Quando o ELI foi criado, fomos ao mercado, começamos a oferecer para alguns advogados para que eles nos relatassem seus problemas e suas necessidades e nos ajudassem a desenvolver teses que pudessem ser automatizadas. Hoje, o advogado procura a Tikal e fala o problema que ele quer resolver.
ConJur — O que faz o ELI?
Antonio Amaral Maia — A partir do que o cliente necessita, a gente monta o robô, desde que envolva automação de documentos e a inteligência gerando a classificação. O robô combina uma dessas habilidades para resolver um problema específico do cliente. O ELI busca informações em outros sites e classifica os processos e documentos. Ele pode, por exemplo, ir no site da CPFL, baixar 60 contas, ler e cadastrar e extrair informações sobre o ICMS dessas contas. E gerar uma planilha e uma petição.
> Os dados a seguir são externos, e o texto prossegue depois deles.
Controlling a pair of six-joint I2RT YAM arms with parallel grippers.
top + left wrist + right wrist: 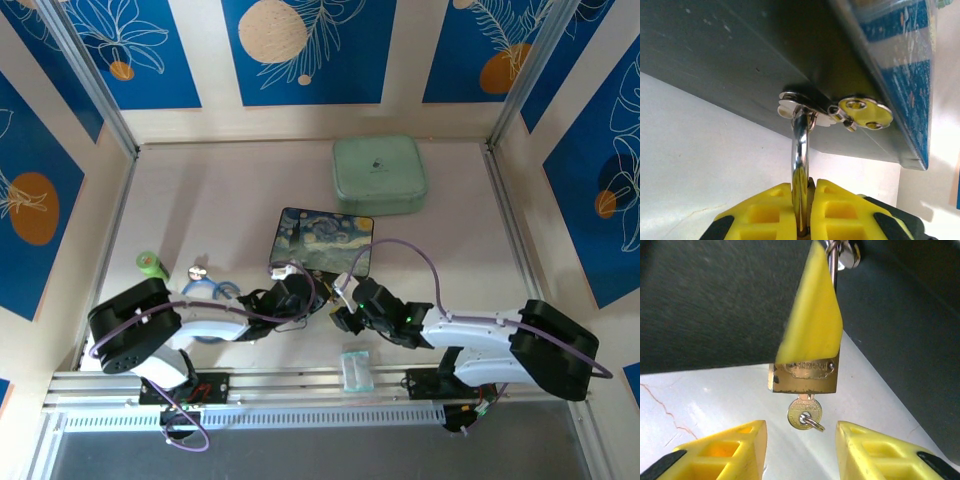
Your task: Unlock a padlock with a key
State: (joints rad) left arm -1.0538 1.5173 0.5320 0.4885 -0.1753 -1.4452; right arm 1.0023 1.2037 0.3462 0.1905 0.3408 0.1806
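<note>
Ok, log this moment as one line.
left claw: shut on padlock | key: in padlock keyhole | right claw: open, either side of key, not touching | shackle: through box clasp

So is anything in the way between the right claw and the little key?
Nothing visible is. The key sticks out under the padlock, just ahead of the right gripper, jaws open, only bare table between.

key [804, 416] in bottom of padlock [807, 379], padlock hung on box clasp [801, 102]
</note>
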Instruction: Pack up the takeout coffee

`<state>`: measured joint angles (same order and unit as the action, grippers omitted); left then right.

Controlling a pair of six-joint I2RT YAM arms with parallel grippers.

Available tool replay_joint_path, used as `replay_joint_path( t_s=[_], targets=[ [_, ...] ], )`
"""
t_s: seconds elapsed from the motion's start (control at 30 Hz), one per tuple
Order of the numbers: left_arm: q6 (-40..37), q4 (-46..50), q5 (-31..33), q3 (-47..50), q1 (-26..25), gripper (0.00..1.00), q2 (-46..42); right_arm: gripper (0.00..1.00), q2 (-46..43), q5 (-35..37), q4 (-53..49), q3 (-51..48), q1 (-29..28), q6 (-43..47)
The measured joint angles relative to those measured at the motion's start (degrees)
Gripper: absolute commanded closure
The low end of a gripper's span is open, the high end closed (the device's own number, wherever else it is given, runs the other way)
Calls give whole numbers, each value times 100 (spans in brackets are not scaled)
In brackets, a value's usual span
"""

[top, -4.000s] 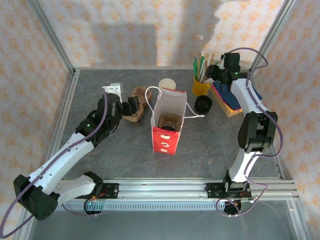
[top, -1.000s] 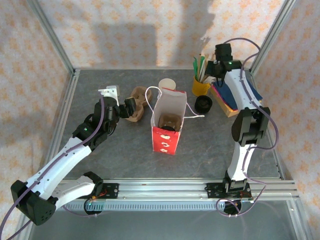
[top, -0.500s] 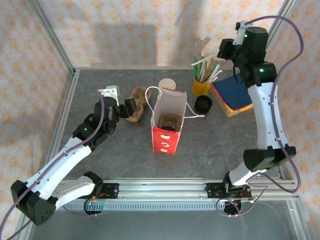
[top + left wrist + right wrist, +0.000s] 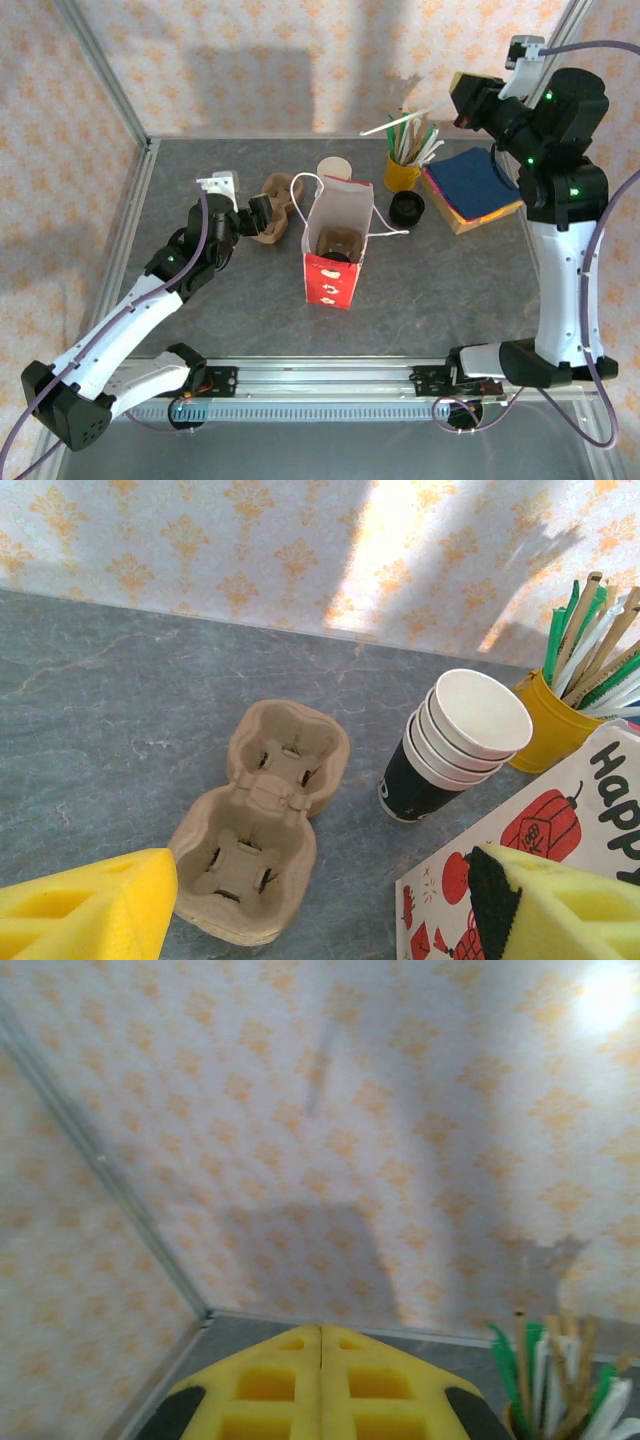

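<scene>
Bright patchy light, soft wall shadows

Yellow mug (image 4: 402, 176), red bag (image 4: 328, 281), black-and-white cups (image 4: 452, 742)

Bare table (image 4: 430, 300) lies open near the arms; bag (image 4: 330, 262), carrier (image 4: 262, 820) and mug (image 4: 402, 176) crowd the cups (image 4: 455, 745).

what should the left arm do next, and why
Probably ease the open left tool forward past the cardboard carrier toward the stacked paper cups: they stand ungrasped on the table beside the bag, ahead of its fingers.
</scene>
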<state>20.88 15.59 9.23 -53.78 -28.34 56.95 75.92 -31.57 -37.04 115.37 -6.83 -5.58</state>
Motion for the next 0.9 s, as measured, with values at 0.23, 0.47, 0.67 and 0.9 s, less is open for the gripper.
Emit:
replay_joint_path(
  t_s=[0.23,0.47,0.67,0.9],
  targets=[
    [0,-61,0,0,0,22,-11,100,-295,-815,-116,-503,-22,-101],
    [2,-212,-31,101,0,22,-13,100,-616,-977,-282,-1471,-70,-83],
    [4,-219,-122,138,0,22,-9,100,-675,-1119,-238,-2087,-173,-197],
    [4,-256,-129,190,0,22,-13,100,-684,-1246,-7,-2092,-192,-343]
  ],
)
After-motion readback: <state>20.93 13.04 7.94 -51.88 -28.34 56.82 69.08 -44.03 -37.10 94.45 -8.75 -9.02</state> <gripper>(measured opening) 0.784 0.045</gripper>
ConJur — O senhor disse que a empresa é procurada por advogados. O profissional da área quer compartilhar o conhecimento que tem?
Antonio Amaral Maia — Quer. O que limita o advogado a pegar novos clientes? Ele está limitado pela clientela. E a ampliação da clientela é limitada geograficamente. É o seguinte: se minha tese é nacional, mas meus clientes estão em Goiás, não vou pegar nenhum cliente no Rio Grande do Norte, no Pará. Por isso faz sentido que eu disponibilize isso. Se a tese é nacional e eu não tenho condições de trabalhar nela de maneira nacional, vou licenciar minha tese para outros escritórios e aí a gente reparte o lucro.
ConJur — Os sistemas processuais dos tribunais causam algum obstáculo?
Antonio Amaral Maia — É uma missão hercúlea, até hoje não terminada e ninguém vai terminar nunca, porque é uma enxugação de gelo, que é fazer os robozinhos funcionarem em todos os 27 tribunais de Justiça. Cada estado tem um sistema diferente. Quantos sistemas são ao todo? Uma coisa de 60, 70 sistemas. Cada um é de um jeito, às vezes o estado do Tribunal de Justiça é de um jeito e o Juizado Especial é de outro. Às vezes, não. Na Justiça Federal são diferentes. Na Justiça do Trabalho tem os captchas [sistemas de verificação para acesso aos bancos de dados], um grande desserviço que os tribunais prestam.
ConJur — Como tribunais podem usar os serviços de automação para organização e estratégia?
Amaral Maia — O problema de se atacar acervo é que não existe tecnologia isenta. Se crio um algoritmo para atacar um acervo, quem programar esse algoritmo vai ter a palavra final. Nos Estados Unidos essa discussão é presente, eu tenho o software que avalia reincidência e a possibilidade de se soltar um preso. Isso é uma coisa grave para um tribunal deixar na mão de um software, porque o robô em si vai refletir os vieses que quem o programou tiver.
ConJur — Então de que maneira a inteligência artificial pode ser útil para os serviços públicos do Estado?
Antonio Amaral Maia — Permitir a rápida classificação dos litígios é uma prática isenta: criar os chamados clusters, classificando rapidamente todas as ações e permitindo que o juiz escolha a solução que vai dar naquele lote de ações conexas. O juiz poderia automatizar um sistema de classificação, e não propriamente um sistema de inteligência artificial, na montagem das respostas. Isso já seria um grande avanço.
Thiago Crepaldi é repórter da revista Consultor Jurídico.